By Yoshiaki Nohara and Ron Harui
June 18 (Bloomberg) -- The dollar fell for a third day against the euro before a U.S. report that may show the Philadelphia region’s manufacturing shrank for a ninth month, adding to signs the Federal Reserve will keep interest rates low.
The euro gained for a second day versus the pound on speculation European Central Bank officials speaking tomorrow will signal they intend to refrain from cutting borrowing costs. The dollar declined as traders cut bets the Fed will raise its benchmark rate this year to a 45 percent chance from 64 percent odds a week ago. The yen fell against the Australian dollar after a report showed Japanese investors bought more overseas bonds then they sold for a sixth week.
“Recent data have convinced market participants the Fed is unlikely to start raising rates anytime soon,” said Danica Hampton, a currency strategist in Wellington at Bank of New Zealand Ltd., the nation’s third-largest bank. “As a result, the dollar is under downward pressure.”
The dollar fell to $1.3961 per euro as of 7:32 a.m. in London from $1.3942 in New York yesterday. The U.S. currency traded at 95.83 yen from 95.75 yen when it fell to 95.52, the lowest level since June 3. The euro rose to 85.15 British pence from 85.04 pence, and advanced to 133.77 yen from 133.50.
The yen dropped to 76.31 per Australian dollar from 76.06 yesterday, and declined to 60.79 versus New Zealand’s currency from 60.68.
Japan’s currency fell after the Ministry of Finance report showed Japanese investors purchased 550.2 billion yen ($5.7 billion) more foreign bonds and notes than they sold during the week ended June 13.
Fed Officials
The greenback weakened after a person familiar with the matter said Fed officials are considering using next week’s policy statement to suppress any speculation they are prepared to increase interest rates. Fed staff examined the Bank of Canada’s public intention of forgoing an increase until 2010, the person said.

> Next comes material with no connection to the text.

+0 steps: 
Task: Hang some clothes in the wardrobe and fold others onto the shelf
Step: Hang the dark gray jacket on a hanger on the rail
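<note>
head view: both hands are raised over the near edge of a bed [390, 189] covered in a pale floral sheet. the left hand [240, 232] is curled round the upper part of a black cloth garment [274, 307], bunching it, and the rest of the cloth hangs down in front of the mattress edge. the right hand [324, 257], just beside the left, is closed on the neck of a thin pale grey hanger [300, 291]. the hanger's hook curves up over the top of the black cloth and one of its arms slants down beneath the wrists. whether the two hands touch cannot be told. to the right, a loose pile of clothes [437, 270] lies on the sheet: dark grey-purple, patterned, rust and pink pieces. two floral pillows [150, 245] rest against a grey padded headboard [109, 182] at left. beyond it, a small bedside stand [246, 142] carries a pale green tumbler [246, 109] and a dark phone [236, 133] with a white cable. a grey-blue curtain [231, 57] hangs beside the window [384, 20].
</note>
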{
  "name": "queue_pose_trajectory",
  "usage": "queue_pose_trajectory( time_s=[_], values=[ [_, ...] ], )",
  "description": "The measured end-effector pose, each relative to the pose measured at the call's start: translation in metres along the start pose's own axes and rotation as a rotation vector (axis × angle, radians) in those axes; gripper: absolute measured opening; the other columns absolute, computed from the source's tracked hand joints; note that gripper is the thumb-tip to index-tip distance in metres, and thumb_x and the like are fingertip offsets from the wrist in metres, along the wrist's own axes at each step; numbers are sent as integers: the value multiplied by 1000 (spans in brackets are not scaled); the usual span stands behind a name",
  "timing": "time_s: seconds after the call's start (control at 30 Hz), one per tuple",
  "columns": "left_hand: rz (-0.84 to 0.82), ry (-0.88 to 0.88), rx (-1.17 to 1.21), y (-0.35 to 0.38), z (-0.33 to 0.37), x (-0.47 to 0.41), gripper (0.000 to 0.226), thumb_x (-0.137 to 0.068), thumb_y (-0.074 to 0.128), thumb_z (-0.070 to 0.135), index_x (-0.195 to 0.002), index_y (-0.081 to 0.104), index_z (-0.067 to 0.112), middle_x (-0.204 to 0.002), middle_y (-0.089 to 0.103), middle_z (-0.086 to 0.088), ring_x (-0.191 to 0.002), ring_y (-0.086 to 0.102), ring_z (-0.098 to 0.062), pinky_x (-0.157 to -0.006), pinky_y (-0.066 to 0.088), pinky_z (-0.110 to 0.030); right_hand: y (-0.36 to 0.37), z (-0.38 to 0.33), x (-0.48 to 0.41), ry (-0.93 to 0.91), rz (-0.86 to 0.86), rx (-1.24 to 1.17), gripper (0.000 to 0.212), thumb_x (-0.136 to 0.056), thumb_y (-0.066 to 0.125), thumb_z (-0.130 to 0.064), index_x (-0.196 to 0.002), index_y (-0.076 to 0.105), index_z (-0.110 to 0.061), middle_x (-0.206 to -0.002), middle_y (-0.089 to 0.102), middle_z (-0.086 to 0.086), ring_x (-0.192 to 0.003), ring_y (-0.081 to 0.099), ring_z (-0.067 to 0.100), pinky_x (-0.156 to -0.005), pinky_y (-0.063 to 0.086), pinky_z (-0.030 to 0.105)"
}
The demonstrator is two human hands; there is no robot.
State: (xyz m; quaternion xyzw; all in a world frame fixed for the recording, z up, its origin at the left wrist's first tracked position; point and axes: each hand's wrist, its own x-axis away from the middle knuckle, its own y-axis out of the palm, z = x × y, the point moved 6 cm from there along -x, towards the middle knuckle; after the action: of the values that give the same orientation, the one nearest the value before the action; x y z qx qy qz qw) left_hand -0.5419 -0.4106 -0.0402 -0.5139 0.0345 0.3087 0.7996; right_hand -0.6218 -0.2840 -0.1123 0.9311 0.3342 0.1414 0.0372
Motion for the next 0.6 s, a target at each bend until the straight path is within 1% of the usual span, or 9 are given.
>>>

The Fed Bank of Philadelphia’s general economic index was minus 17 this month compared with minus 22.6 in May, according to a Bloomberg News survey of economists. Negative numbers signal contraction.
The benchmark interest rate is as low as zero percent in the U.S., compared with 3 percent in Australia and 2.5 percent in New Zealand, encouraging demand for so-called carry trades. In carry trades, investors get funds in a nation with low borrowing costs and buy assets in one with higher interest rates.
Funding Currency
“Hedge funds use the U.S. dollar as a main funding currency for investing in higher-yielding assets,” Callum Henderson, global head of currency strategy at Standard Chartered Bank in Singapore, wrote in a research note today. “We expect this to continue, barring occasional periods of correction, well into 2011 in a similar pattern to 2002-2004.”
The Dollar Index, used by the ICE to track the greenback against the euro, yen, pound, Swiss franc, Canadian dollar and Swedish krona, was little changed at 80.242.
The euro advanced against 12 of the 16 major currencies on speculation ECB officials speaking tomorrow will signal they plan to keep interest rates on hold, maintaining the allure of assets in the 16-nation region.
“For now the ECB will probably leave rates unchanged, given that the recession is likely bottoming out,” said Masashi Kurabe, head of currency sales and trading in Hong Kong at Bank of Tokyo-Mitsubishi UFJ Ltd., a unit of Japan’s biggest publicly traded bank. “It’s supportive of the euro.
Borrowing Costs
ECB Governing Council member Michael Bonello said yesterday policy makers haven’t discussed cutting borrowing costs further. Fellow members including Mario Draghi and Lorenzo Bini Smaghi speak tomorrow.
The ECB kept its benchmark rate at a record low of 1 percent on June 4. President Jean-Claude Trichet said the bank hadn’t decided it was the lowest rates could go. The ECB has announced plans to lend banks as much money as they need for up to 12 months and said it will start buying 60 billion euros ($83 billion) of covered bonds in July to counter the recession.
South Korea’s won fell toward a three-week low versus the dollar on concern higher oil prices will boost the nation’s import bill.
The won also declined as overseas investors sold more local shares than they bought for a fourth day, the longest run of net sales in three months. It strengthened 9.5 percent this quarter, the second-biggest gain among Asia’s 10 most-traded currencies, as signs the global recession is easing bolstered demand for emerging-market assets.
‘‘The stock market is going through a period of consolidation and a hike in oil prices is boosting bills for local refiners, contributing to the won’s weakness,” said Sam Hong, a currency dealer with Shinhan Bank in Seoul.
South Korea’s won declined 0.5 percent to 1,265.25 per dollar. It slid to 1,271.92 on June 16, the weakest since May 28.